TASK TO CARRY OUT
As you look over the data below, please find each line where the word "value" appears, then copy it.

(TASK INPUTS begins)

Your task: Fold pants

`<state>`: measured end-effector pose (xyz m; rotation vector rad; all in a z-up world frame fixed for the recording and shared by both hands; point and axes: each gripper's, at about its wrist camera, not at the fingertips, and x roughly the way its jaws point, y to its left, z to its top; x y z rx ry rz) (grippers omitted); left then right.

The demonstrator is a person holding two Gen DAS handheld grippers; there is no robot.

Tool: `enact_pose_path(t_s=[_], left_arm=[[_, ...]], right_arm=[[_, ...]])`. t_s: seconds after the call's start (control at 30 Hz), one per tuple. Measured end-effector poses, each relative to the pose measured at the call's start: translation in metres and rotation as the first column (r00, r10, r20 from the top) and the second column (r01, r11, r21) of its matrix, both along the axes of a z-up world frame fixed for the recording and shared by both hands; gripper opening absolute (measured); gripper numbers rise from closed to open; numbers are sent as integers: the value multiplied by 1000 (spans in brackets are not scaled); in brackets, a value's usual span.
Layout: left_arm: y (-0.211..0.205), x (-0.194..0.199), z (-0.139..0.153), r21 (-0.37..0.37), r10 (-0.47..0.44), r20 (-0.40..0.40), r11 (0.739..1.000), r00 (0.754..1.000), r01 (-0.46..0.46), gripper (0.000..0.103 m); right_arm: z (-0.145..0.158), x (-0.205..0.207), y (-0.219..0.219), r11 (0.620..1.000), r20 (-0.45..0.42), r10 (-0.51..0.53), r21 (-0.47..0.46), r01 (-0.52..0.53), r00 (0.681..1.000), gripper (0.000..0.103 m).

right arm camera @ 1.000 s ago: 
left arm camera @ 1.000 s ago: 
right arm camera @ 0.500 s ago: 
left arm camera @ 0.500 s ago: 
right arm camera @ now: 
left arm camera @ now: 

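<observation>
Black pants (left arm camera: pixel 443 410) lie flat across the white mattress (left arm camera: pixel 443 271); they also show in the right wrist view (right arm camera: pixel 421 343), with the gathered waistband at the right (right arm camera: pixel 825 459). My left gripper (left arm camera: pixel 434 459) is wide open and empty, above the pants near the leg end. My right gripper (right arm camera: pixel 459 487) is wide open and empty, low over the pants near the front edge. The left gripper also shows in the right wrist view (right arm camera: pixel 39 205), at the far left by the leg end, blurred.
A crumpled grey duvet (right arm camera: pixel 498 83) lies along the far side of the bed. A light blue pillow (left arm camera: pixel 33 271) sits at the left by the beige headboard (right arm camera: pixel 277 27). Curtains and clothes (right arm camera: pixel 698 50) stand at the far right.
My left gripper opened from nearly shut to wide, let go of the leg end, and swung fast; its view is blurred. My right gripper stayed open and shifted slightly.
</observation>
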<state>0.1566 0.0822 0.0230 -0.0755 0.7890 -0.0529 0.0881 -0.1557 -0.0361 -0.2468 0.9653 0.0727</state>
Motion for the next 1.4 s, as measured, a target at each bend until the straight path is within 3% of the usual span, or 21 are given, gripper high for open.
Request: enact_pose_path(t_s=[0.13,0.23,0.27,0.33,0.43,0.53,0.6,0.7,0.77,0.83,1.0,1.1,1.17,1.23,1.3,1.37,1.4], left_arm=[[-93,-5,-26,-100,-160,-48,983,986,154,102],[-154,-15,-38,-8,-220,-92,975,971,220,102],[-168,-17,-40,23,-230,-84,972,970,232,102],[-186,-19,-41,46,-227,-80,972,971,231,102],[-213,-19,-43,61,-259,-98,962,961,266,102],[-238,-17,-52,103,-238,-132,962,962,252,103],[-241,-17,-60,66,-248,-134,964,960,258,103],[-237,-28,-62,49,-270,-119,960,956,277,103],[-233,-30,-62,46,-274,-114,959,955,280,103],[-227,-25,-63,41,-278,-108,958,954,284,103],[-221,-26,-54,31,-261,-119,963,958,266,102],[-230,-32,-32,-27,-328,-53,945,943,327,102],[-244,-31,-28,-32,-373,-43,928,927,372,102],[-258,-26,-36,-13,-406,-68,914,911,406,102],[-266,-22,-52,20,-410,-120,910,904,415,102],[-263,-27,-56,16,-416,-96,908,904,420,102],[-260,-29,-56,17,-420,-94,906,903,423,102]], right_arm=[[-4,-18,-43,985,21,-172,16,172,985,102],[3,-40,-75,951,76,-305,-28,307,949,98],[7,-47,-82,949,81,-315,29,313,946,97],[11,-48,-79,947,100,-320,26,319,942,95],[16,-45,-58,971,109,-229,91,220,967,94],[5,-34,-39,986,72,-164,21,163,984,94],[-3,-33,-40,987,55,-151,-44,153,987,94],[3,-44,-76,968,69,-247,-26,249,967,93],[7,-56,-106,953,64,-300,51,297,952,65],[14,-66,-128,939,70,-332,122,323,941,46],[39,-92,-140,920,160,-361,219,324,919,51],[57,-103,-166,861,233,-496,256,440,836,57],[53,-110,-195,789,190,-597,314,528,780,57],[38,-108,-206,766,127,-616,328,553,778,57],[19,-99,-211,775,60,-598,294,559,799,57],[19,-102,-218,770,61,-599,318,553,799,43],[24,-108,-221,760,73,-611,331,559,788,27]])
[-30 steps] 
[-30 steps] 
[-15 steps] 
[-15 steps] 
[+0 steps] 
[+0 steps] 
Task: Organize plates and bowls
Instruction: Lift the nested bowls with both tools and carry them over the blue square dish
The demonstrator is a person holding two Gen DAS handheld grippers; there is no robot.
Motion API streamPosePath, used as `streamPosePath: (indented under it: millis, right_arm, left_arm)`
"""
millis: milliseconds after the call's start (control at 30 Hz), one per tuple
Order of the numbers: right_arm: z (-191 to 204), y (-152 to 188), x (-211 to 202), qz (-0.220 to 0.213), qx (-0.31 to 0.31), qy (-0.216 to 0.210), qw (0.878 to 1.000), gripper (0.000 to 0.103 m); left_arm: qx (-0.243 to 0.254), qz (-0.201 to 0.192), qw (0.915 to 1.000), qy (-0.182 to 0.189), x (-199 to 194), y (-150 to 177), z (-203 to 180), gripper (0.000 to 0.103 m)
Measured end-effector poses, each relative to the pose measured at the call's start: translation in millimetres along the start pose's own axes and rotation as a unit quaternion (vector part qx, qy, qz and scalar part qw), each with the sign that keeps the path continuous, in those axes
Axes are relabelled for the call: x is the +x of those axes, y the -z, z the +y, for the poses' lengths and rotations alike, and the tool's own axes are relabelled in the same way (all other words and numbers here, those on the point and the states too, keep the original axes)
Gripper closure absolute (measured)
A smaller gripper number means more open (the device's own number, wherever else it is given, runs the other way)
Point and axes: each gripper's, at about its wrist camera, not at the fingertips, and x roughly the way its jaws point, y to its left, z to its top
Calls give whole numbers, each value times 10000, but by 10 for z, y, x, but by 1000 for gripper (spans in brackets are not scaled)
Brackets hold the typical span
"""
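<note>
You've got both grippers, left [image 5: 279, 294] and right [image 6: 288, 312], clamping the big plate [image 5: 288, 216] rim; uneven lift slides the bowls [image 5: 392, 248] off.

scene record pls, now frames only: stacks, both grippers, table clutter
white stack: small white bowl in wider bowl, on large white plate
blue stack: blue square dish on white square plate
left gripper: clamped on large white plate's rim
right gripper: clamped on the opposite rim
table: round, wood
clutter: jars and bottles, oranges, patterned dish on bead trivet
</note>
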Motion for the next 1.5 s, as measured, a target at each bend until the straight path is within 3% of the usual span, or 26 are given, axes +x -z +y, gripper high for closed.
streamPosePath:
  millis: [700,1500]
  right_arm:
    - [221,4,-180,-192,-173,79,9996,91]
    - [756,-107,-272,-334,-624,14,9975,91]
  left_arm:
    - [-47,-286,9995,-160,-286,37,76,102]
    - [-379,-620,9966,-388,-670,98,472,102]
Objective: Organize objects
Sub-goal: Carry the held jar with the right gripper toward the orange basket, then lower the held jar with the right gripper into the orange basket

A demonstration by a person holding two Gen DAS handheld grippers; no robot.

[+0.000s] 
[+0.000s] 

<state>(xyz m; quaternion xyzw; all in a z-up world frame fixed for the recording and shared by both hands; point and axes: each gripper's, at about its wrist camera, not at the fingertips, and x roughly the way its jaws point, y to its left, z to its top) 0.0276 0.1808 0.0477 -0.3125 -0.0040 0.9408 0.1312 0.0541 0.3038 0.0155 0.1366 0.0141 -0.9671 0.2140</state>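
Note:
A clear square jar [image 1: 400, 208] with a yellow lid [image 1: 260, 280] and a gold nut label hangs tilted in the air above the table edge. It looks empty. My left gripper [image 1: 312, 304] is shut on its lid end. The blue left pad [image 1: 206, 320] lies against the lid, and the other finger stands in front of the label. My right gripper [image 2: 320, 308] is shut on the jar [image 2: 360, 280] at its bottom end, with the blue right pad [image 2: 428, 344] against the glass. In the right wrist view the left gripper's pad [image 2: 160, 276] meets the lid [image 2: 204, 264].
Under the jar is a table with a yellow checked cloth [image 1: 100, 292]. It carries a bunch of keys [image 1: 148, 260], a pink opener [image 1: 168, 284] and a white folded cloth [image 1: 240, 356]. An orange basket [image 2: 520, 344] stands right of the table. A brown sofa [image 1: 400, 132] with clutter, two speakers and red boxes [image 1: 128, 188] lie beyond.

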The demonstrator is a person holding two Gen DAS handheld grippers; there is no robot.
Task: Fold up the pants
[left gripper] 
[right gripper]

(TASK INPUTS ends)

SOLUTION FOR THIS EXERCISE
Tool: `enact_pose_path(t_s=[_], left_arm=[[_, ...]], right_arm=[[_, ...]])`. t_s: seconds after the call's start (control at 30 Hz), one per tuple. Measured end-effector poses, each relative to the pose measured at the call's start: translation in metres and rotation as the first column (r00, r10, r20 from the top) and the second column (r01, r11, r21) of its matrix, both along the axes of a z-up world frame fixed for the recording and shared by both hands; gripper opening absolute (measured); gripper numbers rise from closed to open; numbers are sent as integers: the value multiplied by 1000 (spans in brackets are not scaled); in brackets, a value's usual span.
Calls give whole numbers, each value times 10000, but by 10 for z, y, x, but by 1000 for gripper (spans in brackets are not scaled)

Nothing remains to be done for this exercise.